Indication information of whether emergency communication is allowed by PLMN, SNPN, access control-related network identity, CAG or temporary network identity.

Optionally, any item except the PLMN list configuration information or the SNPN list configuration information or the access control related network identification list configuration information or the temporary network identification list configuration information in this characteristic parameter includes at least one of the following configuration granularities. :

PLMN or SNPN granularity, closed access group CAG granularity, cell granularity, access control related network identification granularity, temporary network identification granularity.

Optionally, the frequency point priority information is borne by cell system broadcast information, or the frequency point priority information is borne by dedicated signaling.

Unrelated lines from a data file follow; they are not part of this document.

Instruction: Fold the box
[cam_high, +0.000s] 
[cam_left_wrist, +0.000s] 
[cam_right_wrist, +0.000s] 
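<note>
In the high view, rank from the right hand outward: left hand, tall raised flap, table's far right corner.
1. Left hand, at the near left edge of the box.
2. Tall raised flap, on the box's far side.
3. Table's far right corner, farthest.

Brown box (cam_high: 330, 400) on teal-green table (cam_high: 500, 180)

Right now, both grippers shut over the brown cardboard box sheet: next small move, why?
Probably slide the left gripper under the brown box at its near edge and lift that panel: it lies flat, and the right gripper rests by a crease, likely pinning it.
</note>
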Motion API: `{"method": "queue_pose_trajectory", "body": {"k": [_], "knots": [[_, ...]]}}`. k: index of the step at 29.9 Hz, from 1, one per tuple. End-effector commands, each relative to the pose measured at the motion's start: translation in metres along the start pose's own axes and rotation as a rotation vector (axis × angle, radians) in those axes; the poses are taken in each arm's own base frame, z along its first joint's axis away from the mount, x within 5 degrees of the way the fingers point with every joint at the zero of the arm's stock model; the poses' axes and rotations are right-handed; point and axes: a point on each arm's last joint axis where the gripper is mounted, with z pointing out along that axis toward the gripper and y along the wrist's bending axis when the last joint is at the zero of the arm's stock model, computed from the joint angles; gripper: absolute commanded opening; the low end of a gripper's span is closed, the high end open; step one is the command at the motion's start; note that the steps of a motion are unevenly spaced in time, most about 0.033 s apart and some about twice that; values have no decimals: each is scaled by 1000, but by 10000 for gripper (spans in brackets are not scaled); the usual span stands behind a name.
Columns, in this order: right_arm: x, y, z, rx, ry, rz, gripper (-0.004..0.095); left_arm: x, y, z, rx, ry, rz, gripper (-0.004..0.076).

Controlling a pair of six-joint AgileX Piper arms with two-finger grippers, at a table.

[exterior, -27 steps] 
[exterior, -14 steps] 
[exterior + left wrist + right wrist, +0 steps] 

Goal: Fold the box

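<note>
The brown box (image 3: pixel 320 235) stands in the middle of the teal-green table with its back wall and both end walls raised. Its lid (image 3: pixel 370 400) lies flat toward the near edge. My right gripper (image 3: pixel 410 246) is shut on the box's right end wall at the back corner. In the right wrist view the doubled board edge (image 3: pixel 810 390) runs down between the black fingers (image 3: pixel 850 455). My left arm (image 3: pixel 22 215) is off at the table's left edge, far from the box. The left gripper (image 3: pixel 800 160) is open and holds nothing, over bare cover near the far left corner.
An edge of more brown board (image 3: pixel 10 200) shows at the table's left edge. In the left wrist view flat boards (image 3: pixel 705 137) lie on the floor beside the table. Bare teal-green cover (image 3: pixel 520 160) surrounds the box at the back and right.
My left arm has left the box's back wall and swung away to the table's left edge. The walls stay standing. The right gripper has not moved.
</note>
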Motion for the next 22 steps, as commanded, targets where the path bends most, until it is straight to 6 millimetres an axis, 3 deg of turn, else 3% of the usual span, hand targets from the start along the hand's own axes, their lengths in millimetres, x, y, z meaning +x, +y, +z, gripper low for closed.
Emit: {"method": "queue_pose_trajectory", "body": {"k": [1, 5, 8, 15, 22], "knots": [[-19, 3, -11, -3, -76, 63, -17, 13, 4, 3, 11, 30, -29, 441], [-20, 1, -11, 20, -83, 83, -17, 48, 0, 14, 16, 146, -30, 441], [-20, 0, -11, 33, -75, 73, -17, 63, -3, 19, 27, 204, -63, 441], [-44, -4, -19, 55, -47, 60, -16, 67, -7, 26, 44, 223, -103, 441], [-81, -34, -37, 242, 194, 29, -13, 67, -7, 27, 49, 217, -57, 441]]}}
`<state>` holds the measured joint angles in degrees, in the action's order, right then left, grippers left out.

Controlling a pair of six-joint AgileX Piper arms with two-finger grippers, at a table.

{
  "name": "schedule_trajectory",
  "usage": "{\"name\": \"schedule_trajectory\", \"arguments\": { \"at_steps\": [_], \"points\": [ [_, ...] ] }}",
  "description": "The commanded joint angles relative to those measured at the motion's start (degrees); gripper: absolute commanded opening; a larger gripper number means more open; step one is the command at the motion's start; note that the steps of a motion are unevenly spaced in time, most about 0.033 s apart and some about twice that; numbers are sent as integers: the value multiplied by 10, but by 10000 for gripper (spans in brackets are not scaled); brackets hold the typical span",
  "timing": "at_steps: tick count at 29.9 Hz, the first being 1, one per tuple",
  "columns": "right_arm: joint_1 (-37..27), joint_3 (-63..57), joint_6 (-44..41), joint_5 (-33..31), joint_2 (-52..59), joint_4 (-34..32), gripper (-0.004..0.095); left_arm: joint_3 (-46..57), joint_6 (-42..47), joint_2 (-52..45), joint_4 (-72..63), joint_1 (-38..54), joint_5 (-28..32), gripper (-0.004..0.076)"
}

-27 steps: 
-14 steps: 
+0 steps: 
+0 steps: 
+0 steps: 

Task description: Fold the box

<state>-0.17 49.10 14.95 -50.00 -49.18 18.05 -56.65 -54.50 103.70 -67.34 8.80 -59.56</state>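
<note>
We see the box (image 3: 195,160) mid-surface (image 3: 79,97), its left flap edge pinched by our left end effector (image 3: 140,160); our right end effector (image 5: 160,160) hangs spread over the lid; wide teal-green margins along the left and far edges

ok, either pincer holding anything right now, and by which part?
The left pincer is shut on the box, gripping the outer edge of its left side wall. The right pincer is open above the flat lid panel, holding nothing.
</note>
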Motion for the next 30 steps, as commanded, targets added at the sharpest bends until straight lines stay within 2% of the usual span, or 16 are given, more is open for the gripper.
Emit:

Optionally, the frequency point priority information is associated with validity configuration information, wherein the validity configuration information is used to determine whether the frequency point priority information is invalid.

Optionally, in the case that the frequency point priority information is carried by the cell system broadcast information, the validity configuration information includes at least one of the following:

Cell identification list configuration, tracking area TA list configuration, PLMN or SNPN list configuration, physical cell identification PCI list configuration, beam identification list configuration, access network area code RANAC identification list configuration.

Optionally, when at least one of the target cells of cell selection or cell reselection matches the validity configuration information, the frequency point priority information is not invalid; otherwise, the frequency point priority information is invalid.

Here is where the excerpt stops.